Problem:
Please return every line below that contains the string "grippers".
[Dataset records — start]
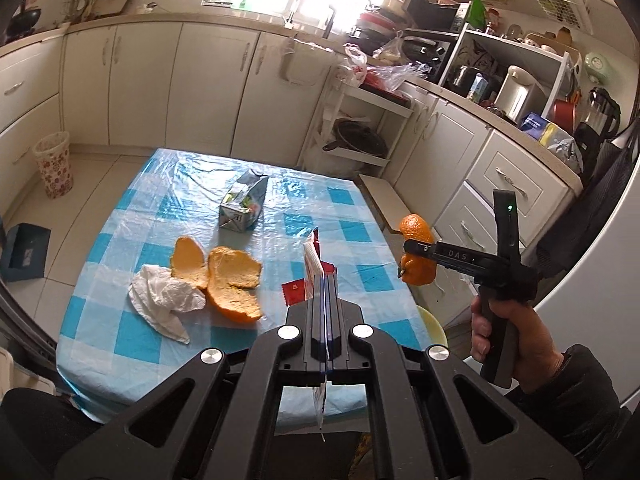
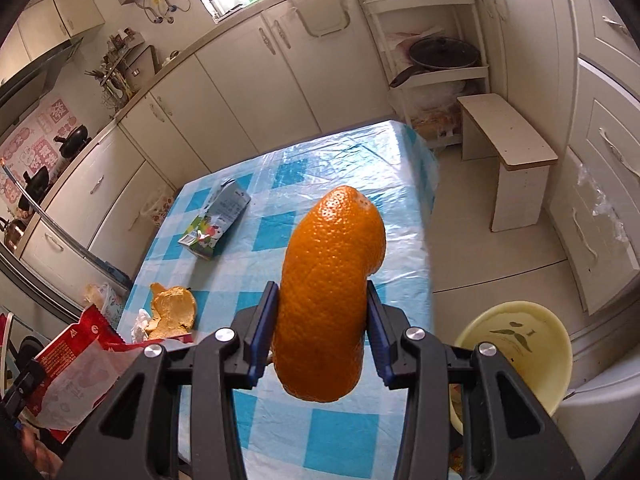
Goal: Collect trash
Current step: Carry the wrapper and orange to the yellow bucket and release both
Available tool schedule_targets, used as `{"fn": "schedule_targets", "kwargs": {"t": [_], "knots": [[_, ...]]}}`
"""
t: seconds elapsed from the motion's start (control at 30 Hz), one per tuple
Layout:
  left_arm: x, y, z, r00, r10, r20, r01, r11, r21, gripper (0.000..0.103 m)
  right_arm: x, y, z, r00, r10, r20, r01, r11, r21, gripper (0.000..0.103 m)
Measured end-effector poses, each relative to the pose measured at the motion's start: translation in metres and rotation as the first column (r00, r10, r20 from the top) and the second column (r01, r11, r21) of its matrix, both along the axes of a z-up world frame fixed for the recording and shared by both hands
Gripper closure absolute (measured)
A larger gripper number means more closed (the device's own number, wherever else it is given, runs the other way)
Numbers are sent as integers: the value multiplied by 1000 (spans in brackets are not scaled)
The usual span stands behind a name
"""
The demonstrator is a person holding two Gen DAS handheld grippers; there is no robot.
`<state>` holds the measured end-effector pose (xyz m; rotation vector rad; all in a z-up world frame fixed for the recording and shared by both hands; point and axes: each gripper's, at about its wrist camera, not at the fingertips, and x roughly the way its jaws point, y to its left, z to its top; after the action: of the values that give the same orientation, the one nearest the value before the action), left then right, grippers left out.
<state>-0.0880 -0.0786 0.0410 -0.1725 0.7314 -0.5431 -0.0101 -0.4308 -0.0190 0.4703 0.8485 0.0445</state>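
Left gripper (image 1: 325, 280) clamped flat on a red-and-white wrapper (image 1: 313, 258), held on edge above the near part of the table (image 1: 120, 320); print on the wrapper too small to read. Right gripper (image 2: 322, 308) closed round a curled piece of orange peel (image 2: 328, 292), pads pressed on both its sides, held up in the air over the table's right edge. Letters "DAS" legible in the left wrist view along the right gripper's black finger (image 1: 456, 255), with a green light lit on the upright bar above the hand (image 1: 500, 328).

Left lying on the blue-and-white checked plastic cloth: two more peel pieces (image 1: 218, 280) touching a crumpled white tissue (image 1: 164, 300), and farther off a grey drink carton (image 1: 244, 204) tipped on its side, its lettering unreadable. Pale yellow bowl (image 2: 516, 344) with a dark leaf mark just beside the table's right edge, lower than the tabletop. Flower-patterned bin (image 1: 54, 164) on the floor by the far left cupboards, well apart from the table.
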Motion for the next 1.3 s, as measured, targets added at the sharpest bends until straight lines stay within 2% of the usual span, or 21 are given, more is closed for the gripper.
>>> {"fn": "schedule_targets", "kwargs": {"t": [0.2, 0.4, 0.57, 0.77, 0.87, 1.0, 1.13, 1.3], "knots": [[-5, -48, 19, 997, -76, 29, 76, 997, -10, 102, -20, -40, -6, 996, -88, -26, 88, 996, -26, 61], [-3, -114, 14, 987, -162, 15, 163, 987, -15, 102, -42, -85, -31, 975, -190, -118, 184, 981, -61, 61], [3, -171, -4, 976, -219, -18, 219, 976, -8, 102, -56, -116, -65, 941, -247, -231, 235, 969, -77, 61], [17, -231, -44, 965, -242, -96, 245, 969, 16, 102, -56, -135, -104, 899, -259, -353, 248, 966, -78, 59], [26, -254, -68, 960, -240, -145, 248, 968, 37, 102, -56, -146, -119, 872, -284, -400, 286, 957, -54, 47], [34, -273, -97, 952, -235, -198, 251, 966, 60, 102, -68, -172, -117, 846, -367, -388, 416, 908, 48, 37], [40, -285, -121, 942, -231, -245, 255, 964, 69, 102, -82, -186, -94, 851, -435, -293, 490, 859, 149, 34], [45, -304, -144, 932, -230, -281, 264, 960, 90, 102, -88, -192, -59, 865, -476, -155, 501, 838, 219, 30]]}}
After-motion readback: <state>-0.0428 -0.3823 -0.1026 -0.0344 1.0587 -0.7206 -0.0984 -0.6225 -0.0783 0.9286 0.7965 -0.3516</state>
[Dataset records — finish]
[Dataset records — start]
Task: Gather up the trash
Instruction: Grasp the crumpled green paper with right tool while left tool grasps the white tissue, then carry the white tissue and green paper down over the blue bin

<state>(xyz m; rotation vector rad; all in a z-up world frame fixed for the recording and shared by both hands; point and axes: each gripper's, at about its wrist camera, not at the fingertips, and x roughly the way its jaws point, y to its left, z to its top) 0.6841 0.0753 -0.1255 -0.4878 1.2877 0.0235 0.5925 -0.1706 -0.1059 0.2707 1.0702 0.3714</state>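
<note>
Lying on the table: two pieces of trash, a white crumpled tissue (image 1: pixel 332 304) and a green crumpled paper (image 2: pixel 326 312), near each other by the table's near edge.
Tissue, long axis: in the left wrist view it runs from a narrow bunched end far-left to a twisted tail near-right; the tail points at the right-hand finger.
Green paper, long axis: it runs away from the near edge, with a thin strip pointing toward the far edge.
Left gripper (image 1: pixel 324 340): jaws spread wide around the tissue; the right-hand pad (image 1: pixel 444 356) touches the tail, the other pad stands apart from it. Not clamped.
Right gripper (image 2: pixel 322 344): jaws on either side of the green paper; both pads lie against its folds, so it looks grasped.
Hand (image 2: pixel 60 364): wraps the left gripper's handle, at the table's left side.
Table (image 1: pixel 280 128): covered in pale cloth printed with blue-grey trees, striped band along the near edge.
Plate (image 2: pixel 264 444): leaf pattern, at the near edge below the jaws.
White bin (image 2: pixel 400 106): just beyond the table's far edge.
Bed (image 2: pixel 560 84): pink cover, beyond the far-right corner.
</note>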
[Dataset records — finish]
Exercise solution:
The demonstrator is a person holding two Gen DAS handheld grippers; there is no robot.
`<state>` holds the measured end-effector pose (xyz m; rotation vector rad; all in a z-up world frame fixed for the recording and shared by both hands; point and axes: each gripper's, at about its wrist camera, not at the fingertips, and x roughly the way its jaws point, y to its left, z to its top; after the action: of the values that give the same orientation, the one nearest the value before the action), left then right, grippers left out.

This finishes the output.